A Bench of Justice BV Nagarathna and Justice R Mahadevan was hearing an SLP challenging a Karnataka High Court order on tax deduction at source (TDS) liability, an issue the Supreme Court had already decided last year in a case involving Vodafone Idea, holding that payments made to non-resident telecom operators were not liable for TDS.

Supreme Court Seeks Centre's Response On Plea Seeking GST Concession For Car Purchase By Persons With Disabilities

Case Title: KULDIPAK RAJESH PRASHAD Versus UNION OF INDIA AND ORS.

Case no.: W.P.(C) No. 1140/2025

The Supreme Court recently issued notice on a petition filed by a person suffering visual impairment seeking that the government revive its GST Concession scheme for the purchase of cars by persons with orthopaedic disability and extend it to all Persons with Disabilities, irrespective of the nature of their disability.

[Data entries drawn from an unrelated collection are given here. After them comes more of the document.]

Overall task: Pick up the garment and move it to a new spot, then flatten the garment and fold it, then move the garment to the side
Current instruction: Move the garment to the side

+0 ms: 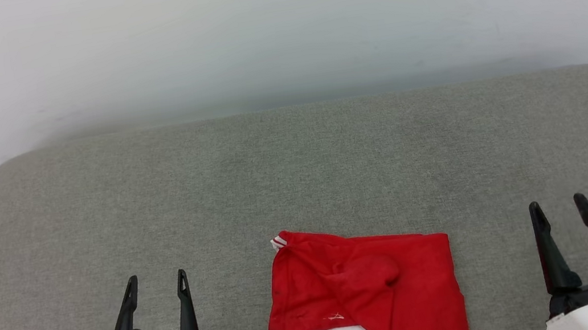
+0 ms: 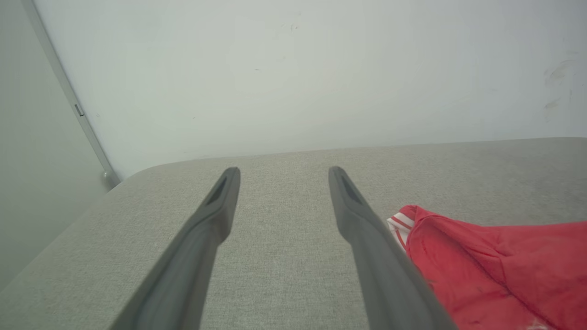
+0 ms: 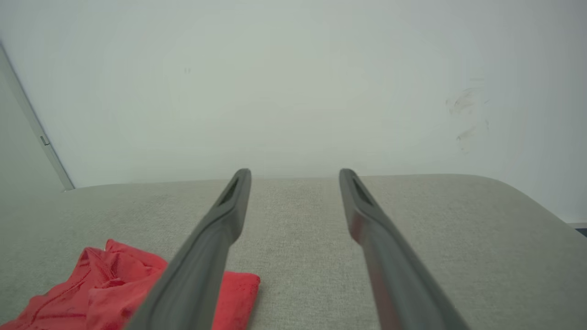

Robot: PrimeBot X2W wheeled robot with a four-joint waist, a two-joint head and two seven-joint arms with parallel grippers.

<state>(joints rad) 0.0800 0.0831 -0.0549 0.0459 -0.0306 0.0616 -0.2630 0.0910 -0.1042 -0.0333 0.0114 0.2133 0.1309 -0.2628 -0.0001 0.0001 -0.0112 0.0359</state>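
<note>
The garment [image 1: 370,298], a red shirt with white striped trim, lies folded into a rough square at the near middle of the grey padded surface [image 1: 295,176]; its lower part runs off the head view's bottom edge. My left gripper [image 1: 156,277] stands open to its left, with bare fabric between its fingers. To the right of the garment my right gripper [image 1: 557,203] stands open too, apart from it. The left wrist view has the garment [image 2: 495,266] right of my left gripper [image 2: 283,172]. In the right wrist view the garment [image 3: 101,293] lies left of my right gripper [image 3: 296,173].
A pale wall [image 1: 275,29] rises right behind the surface's far edge. The surface's rounded corners show at far left [image 1: 1,169] and far right [image 3: 518,192]. A grey vertical strip [image 2: 69,96] runs down the wall at the left.
</note>
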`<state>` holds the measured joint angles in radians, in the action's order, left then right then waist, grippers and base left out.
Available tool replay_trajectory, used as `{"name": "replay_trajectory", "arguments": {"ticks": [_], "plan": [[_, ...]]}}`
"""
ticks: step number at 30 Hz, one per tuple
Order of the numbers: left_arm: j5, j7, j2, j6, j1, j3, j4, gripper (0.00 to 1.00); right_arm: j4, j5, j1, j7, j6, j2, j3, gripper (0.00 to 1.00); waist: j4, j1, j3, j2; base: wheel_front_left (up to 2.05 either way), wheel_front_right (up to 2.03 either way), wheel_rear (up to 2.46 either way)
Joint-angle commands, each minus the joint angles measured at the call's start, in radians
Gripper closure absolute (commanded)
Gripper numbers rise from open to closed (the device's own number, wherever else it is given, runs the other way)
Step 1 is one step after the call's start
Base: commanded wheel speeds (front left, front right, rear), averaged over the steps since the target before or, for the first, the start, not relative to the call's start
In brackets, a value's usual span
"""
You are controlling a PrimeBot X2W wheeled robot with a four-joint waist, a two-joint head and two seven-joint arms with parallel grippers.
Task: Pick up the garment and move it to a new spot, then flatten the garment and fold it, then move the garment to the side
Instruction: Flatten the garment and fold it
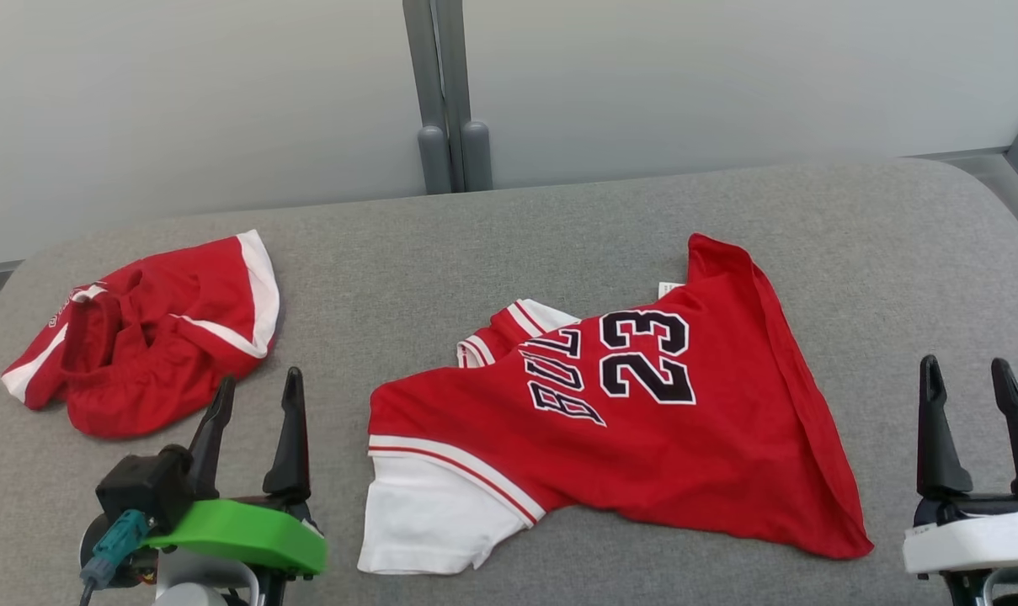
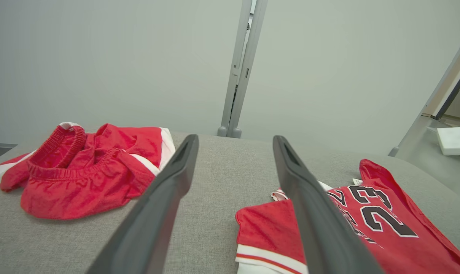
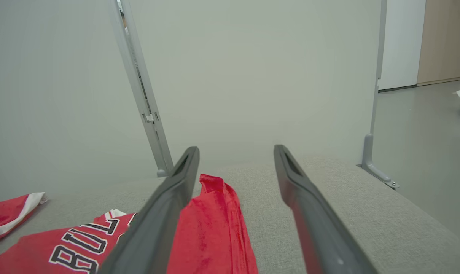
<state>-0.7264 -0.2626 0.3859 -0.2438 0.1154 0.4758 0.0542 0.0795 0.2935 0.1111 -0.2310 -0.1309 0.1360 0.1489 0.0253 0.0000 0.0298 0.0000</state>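
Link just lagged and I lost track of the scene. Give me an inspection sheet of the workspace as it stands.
Surface: grey padded tabletop, no stains seen.
Job's things: red number 23 jersey lies in the middle, spread out but skewed and creased, not folded; white sleeve toward the robot.
Clutter: red shorts crumpled at the left, apart from the jersey.
Grippers: left tool open, holding nothing, beside the shorts; right tool open, holding nothing, right of the jersey.
Cables: teal-plug cable at the left wrist, off the cloth.
Surroundings: pale partition with a grey post behind the tabletop.
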Motion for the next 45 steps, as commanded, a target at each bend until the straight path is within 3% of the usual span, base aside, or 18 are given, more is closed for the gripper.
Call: {"name": "replay_trajectory", "arguments": {"ticks": [1,10,31,38,45], "plan": [[0.020,-0.003,-0.007,0.009,-0.025,-0.012,0.004,0.00,-0.007,-0.007,0.011,-0.009,0.000,0.007,-0.011,0.00,-0.005,0.0000,0.007,0.0000,0.00,0.00,0.00],[0.088,-0.003,-0.051,0.069,-0.090,-0.075,0.044,0.00,-0.059,0.004,0.018,-0.022,0.001,0.048,-0.060,0.00,0.002,0.0000,0.018,0.0000,0.00,0.00,0.00],[0.146,-0.001,-0.095,0.107,-0.103,-0.114,0.095,0.00,-0.056,0.015,0.014,-0.005,0.001,0.067,-0.055,0.00,0.003,0.0000,0.022,0.0000,0.00,0.00,0.00],[0.096,0.209,-0.056,0.134,-0.119,-0.054,0.102,0.00,-0.156,0.075,0.020,0.241,0.001,0.121,-0.079,0.00,0.009,0.0000,-0.001,0.0000,0.00,0.00,0.00],[0.064,0.398,-0.033,0.130,-0.128,0.002,0.097,0.00,-0.255,0.127,0.030,0.441,0.000,0.127,-0.098,0.00,0.002,0.0000,-0.029,0.0000,0.00,0.00,0.00]]}}
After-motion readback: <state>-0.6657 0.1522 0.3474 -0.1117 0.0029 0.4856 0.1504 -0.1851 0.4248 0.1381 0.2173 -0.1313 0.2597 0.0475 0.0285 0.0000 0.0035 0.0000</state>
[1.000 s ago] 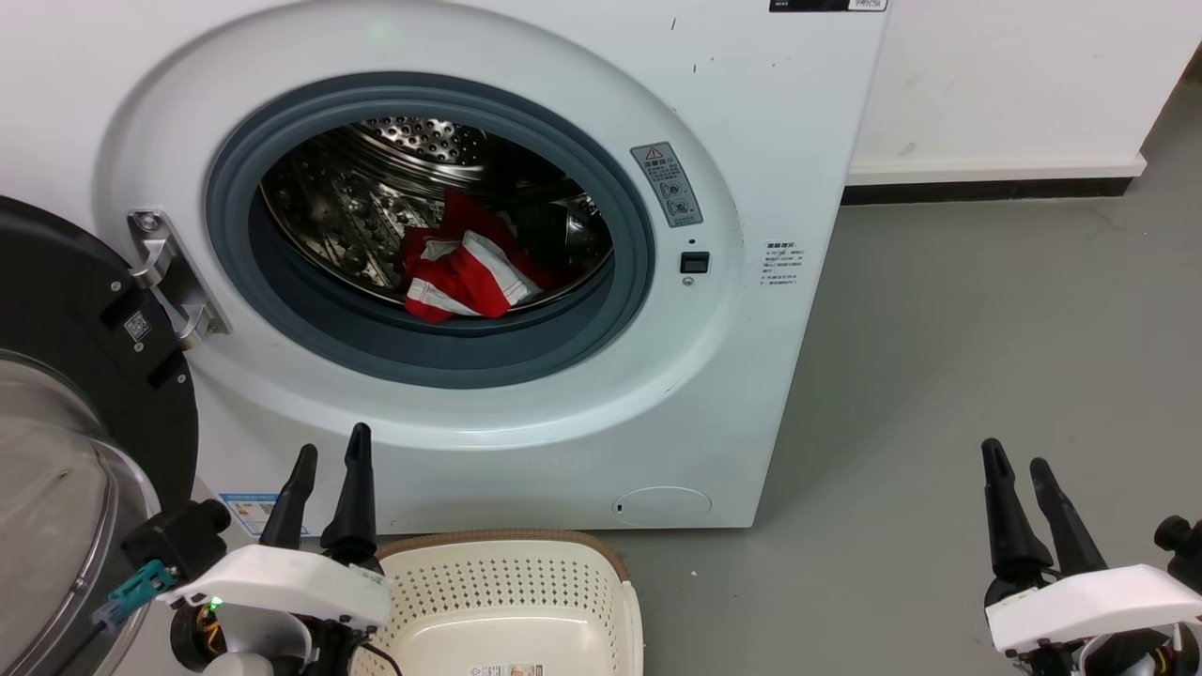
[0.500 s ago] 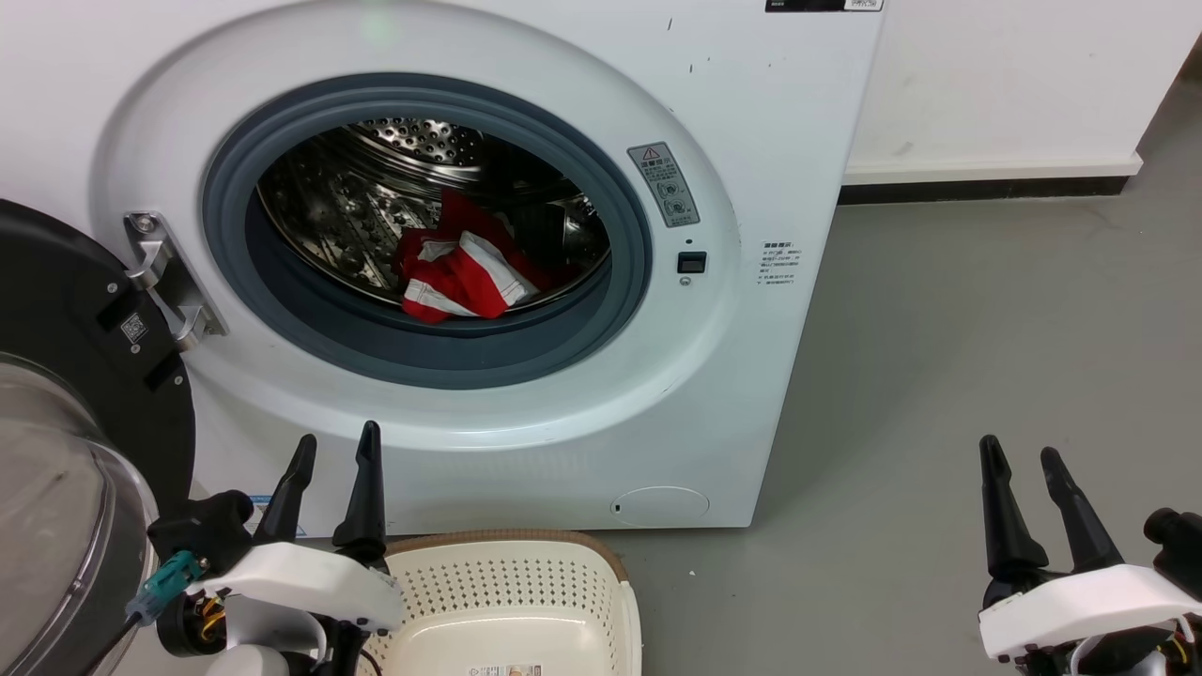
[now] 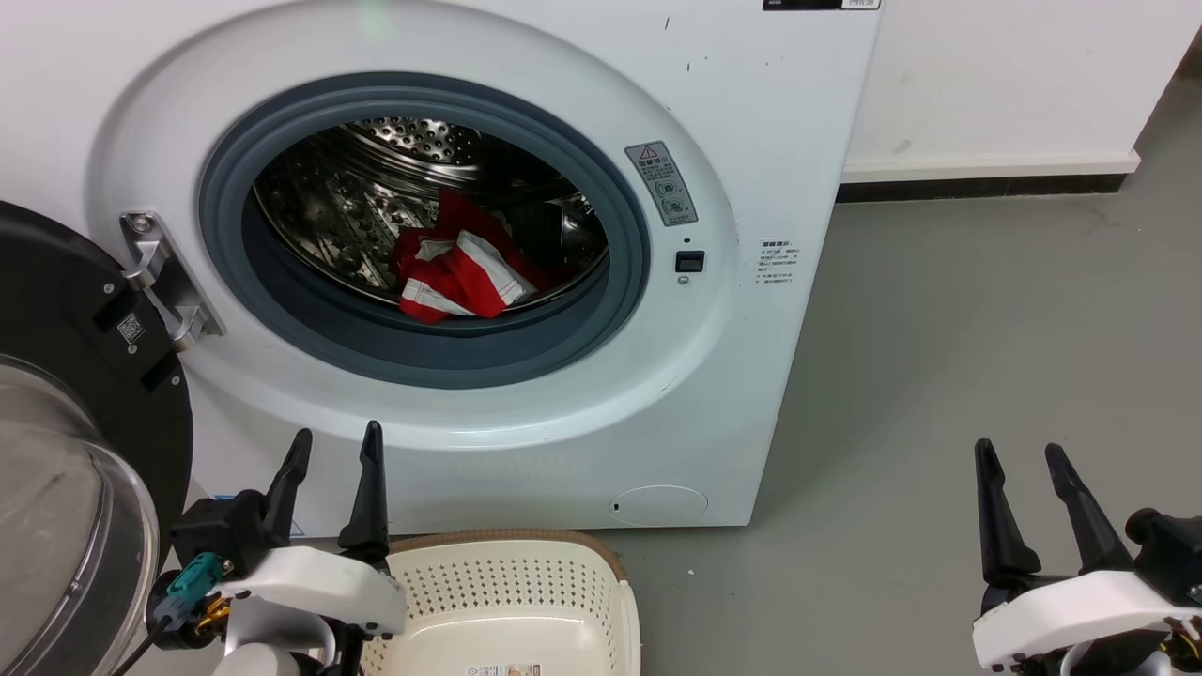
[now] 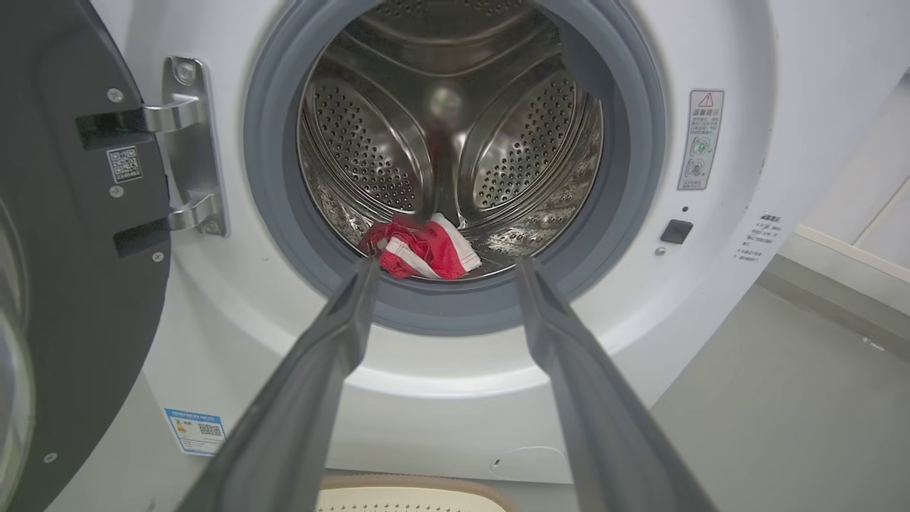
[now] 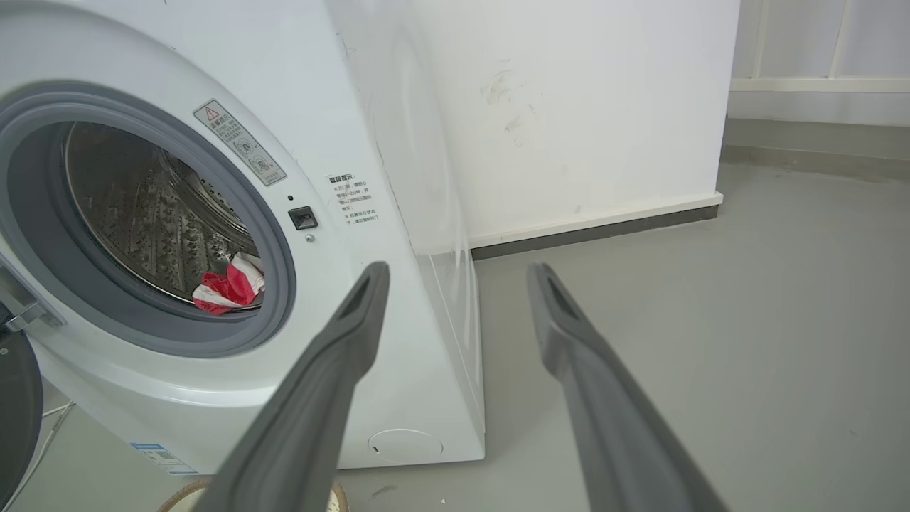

A bench of Justices Vikram Nath and Sandeep Mehta passed the order, after hearing counsel for the petitioner, who argued that the Union has taken different stands before different High Courts, which has resulted in conflicting opinions on the government's now-discontinued scheme. The counsel also informed the Court that the scheme existed in one form or another since 1999 but came to be withdrawn in 2025.